Your answer is the lines below, exactly, from the one that contains "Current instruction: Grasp" through the one that contains "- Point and", both included.

━━━ EXCERPTED RECORDS

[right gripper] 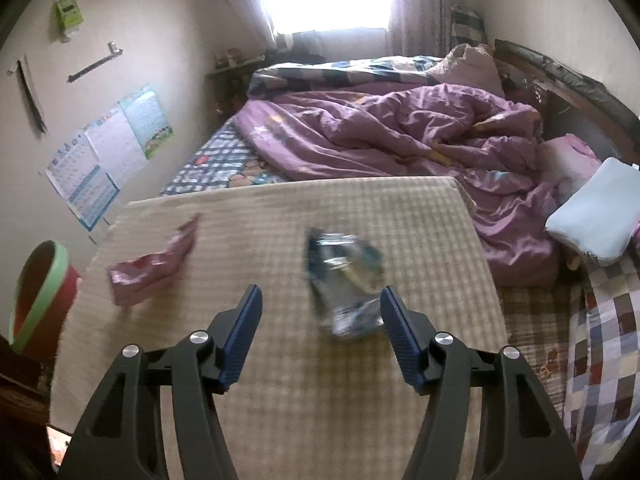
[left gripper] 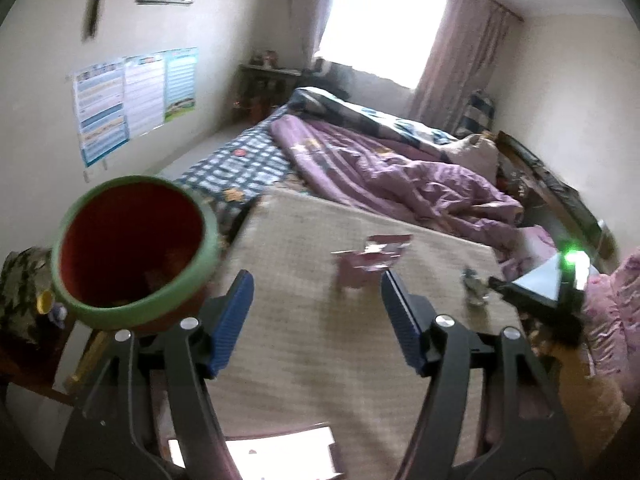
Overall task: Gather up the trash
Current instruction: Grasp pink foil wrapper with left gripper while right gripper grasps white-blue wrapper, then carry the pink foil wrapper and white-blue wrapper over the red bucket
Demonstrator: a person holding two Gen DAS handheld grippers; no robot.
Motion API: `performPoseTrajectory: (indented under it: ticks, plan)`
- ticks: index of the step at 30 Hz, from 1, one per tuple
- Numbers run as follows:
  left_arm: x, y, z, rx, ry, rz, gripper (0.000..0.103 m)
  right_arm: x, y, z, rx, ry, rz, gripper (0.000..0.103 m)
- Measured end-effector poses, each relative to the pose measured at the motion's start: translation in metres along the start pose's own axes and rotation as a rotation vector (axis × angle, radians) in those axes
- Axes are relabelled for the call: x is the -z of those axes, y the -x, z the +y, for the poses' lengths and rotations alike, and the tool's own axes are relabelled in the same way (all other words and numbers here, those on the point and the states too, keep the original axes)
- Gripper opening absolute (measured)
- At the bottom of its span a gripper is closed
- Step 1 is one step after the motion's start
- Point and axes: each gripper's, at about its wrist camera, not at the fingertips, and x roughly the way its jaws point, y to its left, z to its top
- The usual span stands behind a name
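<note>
A pink crumpled wrapper (left gripper: 370, 258) lies on the beige checked mat (left gripper: 304, 320), just beyond my open left gripper (left gripper: 318, 294); it also shows in the right wrist view (right gripper: 154, 266). A blue and silver wrapper (right gripper: 346, 276) lies on the mat (right gripper: 320, 400) just ahead of my open right gripper (right gripper: 320, 306), close to its right finger; it also shows small in the left wrist view (left gripper: 474, 286). A red bin with a green rim (left gripper: 134, 250) stands at the mat's left edge, open mouth up, and shows in the right wrist view (right gripper: 38, 290). Both grippers are empty.
A bed with a rumpled purple duvet (right gripper: 400, 140) lies behind the mat. A light blue pillow (right gripper: 596, 216) sits at the right. Posters (left gripper: 132, 98) hang on the left wall. The other gripper's black body (left gripper: 552, 296) shows at the mat's right edge.
</note>
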Motion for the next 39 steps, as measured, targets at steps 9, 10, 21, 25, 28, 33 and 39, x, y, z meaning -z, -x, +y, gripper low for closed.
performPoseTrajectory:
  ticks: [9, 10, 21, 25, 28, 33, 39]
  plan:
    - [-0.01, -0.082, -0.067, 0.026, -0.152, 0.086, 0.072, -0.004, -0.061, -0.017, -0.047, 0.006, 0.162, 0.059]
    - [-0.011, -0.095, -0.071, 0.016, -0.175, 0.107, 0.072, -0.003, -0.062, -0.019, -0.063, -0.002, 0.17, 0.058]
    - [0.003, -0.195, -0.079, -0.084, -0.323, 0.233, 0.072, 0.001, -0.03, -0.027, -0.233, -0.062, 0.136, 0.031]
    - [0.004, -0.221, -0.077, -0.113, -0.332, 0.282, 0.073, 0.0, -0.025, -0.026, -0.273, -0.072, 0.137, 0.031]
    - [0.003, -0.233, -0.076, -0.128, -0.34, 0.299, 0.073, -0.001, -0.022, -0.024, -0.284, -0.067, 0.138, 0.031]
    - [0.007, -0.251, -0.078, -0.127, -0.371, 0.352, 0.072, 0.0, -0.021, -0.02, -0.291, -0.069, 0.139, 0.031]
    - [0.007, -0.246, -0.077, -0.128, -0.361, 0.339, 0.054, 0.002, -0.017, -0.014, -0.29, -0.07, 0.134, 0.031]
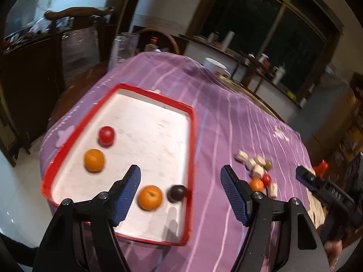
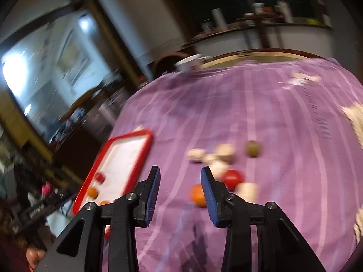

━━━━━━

_ANSWER SECTION_.
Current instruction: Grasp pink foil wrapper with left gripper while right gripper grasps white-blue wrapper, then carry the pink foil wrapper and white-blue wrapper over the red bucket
Demonstrator: a person holding two Gen DAS handheld grippers; no robot.
Motion API: `performPoseTrajectory: (indented under it: ticks, plan)`
- ticks: index of the step at 30 Hz, from 1, one per tuple
- Numbers run as follows:
  left_arm: x, y, z, rx, ry, rz, gripper (0.000..0.103 m)
  right_arm: x, y, z, rx, ry, rz, gripper (0.000..0.103 m)
- Measured end-effector poses, each relative to the pose measured at the motion's start: translation in metres along the start pose's own axes and rotation as a rotation vector (axis × angle, radians) in those axes
- Axes are relabelled for the call: x is the -z of those axes, y the -x, z the +y, for the poses' lengths and rotations alike, and the tool's own axes are relabelled in the same way (all other words and numbers here, those on the point and the states too, keep the original axes)
- Gripper opening absolute (measured)
- At the bottom of its span a gripper is closed
- Step 1 is one step after the motion's start
- Point and axes: each gripper's, at about its wrist camera, not at the fingertips, and x roughly the way its jaws point, y to its left, z to its top

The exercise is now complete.